Wu-Tang Clan in the Terminal

Hi everyone! It’s been a long time since I’ve updated my website (probably should more often…I’m paying for the hosting anyway…). Today I’d like to share with y’all something short and silly I made while trying to not think about my midterms. I’ve decided to try writing this in a tutorial format, with the intended readers being people who’re new to bash scripting.


Lately me and my roommate have been amused by the infamous Wu-Tang Clan name generator which you can find here. It’s good fun to see what output you get for various names, especially ones of friends (it’s weird how you can argue some of these names to be eerily accurate). Something I was particularly interested in was to see what happens if you run the name generator recursively. That is, assuming we has some function Wu-Tang, what is the ouput of Wu-Tang^4(x) for some name x. I figured it would be neat if I could find out what that was from the terminal, and set out on my journey.

Before we start, there’s a few terms I want to define really quick. You may have heard the terms standard output/input/error before. These will be key to getting our script to work. These terms refer to ‘file descriptors’ which are basically just an abstraction to let programs interact with files and file-like objects. The ‘standard’ file descriptors are a set of three file descriptors any program has access to by default. Standard Output let’s you print text to the screen. This is where you see most of the text on your terminal coming from. Standard Input is the default file descriptor a user will write to with their keyboard. So anytime you’re typing in some input to a program, you’re actually putting that input inside standard input. Standard Error is kinda like standard output, except it’s usually used for error messages (hence it’s name) or generally debugging output, which shouldn’t be mixed in with the normal output. We’ll see why this is important towards the end of this tutorial. If you want to see an example on your computer of these concepts, check out the program cat which can take standard input and copies it to standard output. Okay, still with me? Let’s move on to the actual scripting!

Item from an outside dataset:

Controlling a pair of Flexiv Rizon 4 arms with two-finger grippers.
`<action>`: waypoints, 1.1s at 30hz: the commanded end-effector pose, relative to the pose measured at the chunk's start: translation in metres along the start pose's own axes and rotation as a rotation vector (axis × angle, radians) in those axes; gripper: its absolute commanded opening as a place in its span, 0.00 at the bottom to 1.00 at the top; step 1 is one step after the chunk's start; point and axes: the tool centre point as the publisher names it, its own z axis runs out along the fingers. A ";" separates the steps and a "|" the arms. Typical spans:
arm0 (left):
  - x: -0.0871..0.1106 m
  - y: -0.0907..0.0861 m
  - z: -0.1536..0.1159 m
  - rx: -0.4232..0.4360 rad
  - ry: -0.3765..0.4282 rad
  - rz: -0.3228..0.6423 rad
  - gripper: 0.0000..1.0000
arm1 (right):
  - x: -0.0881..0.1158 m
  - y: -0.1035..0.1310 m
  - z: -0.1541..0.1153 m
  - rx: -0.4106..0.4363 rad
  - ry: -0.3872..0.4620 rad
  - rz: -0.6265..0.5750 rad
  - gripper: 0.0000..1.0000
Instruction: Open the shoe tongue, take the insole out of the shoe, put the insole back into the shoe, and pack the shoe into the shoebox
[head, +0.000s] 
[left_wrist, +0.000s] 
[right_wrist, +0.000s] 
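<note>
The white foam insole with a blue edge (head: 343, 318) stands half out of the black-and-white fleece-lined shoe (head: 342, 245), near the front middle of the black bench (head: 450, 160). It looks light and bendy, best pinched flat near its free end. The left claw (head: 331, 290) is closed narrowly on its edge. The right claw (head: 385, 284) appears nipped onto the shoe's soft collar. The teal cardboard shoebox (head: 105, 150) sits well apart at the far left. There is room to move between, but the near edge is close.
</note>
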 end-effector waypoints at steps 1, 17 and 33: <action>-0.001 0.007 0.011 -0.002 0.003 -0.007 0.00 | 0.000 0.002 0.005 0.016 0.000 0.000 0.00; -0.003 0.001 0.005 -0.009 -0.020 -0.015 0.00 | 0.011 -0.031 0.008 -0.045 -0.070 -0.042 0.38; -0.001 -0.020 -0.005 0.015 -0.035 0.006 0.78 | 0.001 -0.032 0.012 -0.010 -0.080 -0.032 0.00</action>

The first thing was inspecting the name generator’s website to see how it accepts input. This was fairly straight forward. Looking through the page’s source in firefox shows me:

<form action="/inickgenwuname.php" METHOD="POST">
      <div align="center"><input type="text" name="realname" size=25>&nbsp; 
      <input type="submit" value="Enter the Wu-Tang" name="Submit">
      </div>
</form> 

We can see from this form that by hitting the button labelled Enter the Wu-Tang, we’re generating a POST request. Then by using the network monitor we can take a look at how the POST request actually looks. To do this, just right click anywhere, click on Inspect element and go over to the network tab. Then, reload the page and submit some text in the form. You’ll see an entry towards the top with the ‘Method’ field set to POST. Click on that one, then click on ‘Edit and Resend’. You will see something similar to the following:

network_post

The parts that we should be interested in are the Content-Type field in the Headers and the format of the Body. The type specifies how the data is formatted so that the server knows what we’re sending. Note that there’s an additional field in the headers that lists all valid types that we can send.

In this example, the name that I had inputted was ‘Fake Name’. Notice how the space has been converted to a ‘+’. This is because it encodes the text sent using url encoding. Now, we can try to make our own request in bash. The command we will be using for this is:

curl -i -X POST -H "Content-Type:  application/x-www-form-urlencoded" -d 'realname=Bash+Script&Submit=Enter+the+Wu-Tang' http://www.mess.be/inickgenwuname.php

curl is a really neat command line utility which can be use to generate network requests. You can also use it to download files, or view webpages.

And we get the following output:

curl

I’ve scrolled down to only include the relevant bits, but essentially the entire HTML source of the page has been dumped into my terminal.

Fun side note: If you have the program lynx installed (which is a command line web browser), we can it and view this source in a more pleasing format. We can do this by using the | (pipe) operator in bash, which will pipe the standard output of the first command into the standard input of the second.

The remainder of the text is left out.